Work required
Restate the data word for word. Leave the pictures out.
(Raw data)
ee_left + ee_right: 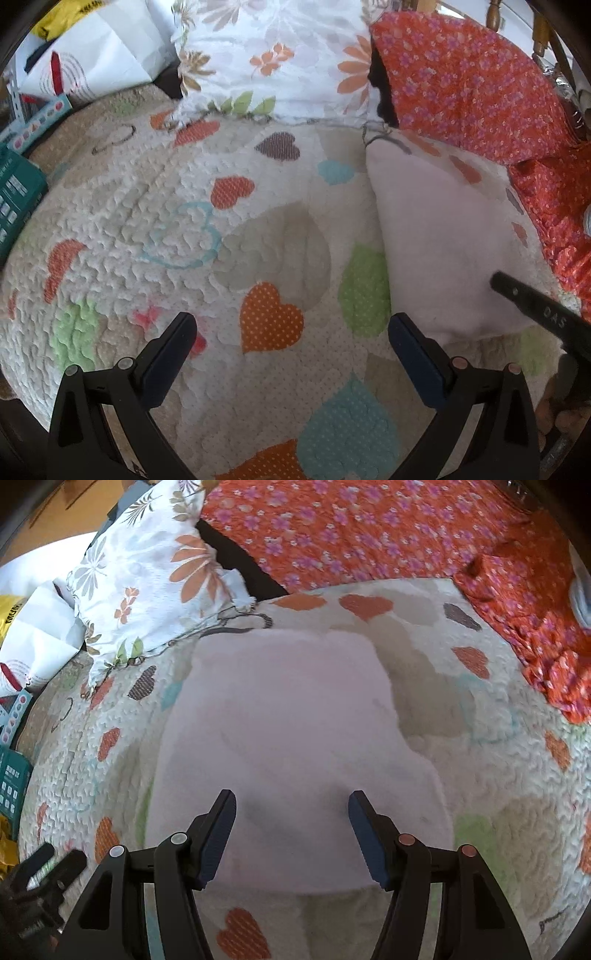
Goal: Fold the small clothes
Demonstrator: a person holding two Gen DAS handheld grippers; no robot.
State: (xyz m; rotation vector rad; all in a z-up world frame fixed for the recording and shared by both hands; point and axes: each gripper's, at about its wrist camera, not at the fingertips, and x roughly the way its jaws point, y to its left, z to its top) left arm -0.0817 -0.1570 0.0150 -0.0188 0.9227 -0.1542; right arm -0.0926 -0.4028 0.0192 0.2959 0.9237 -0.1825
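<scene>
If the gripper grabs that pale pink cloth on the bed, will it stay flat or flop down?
Probably flop. The pale pink cloth looks thin and soft, lying limp on the heart quilt with gentle creases. It is likely light, so one pinch should lift it. It shouldn't roll or break, but a loose end may drag.

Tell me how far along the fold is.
The pale pink garment lies in a compact block on the heart quilt, so folding looks begun, perhaps finished. Right gripper hovers open above it; left gripper is open over bare quilt. Nothing is held.
</scene>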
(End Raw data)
The answer
ee_left + ee_right: 
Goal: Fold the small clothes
Demonstrator: a person holding two Gen DAS handheld grippers; no robot.
State: (xyz m; rotation vector rad; all in a z-up world frame fixed for the recording and shared by both hands; point and axes: each gripper's, at about its wrist camera, not at the fingertips, and x roughly the way its jaws point, y to its left, z to its top) left arm -0.0817 -0.1570 0.0150 -0.0188 0.9227 -0.1542; right arm -0.0926 -0.4028 0.0192 0.2959 0.9237 -0.1825
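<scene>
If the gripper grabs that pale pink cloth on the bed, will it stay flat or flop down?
Probably flop. The pale pink cloth looks thin and soft, lying limp on the heart quilt with gentle creases. It is likely light, so one pinch should lift it. It shouldn't roll or break, but a loose end may drag.

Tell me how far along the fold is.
The pale pink garment lies in a compact block on the heart quilt, so folding looks begun, perhaps finished. Right gripper hovers open above it; left gripper is open over bare quilt. Nothing is held.
</scene>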

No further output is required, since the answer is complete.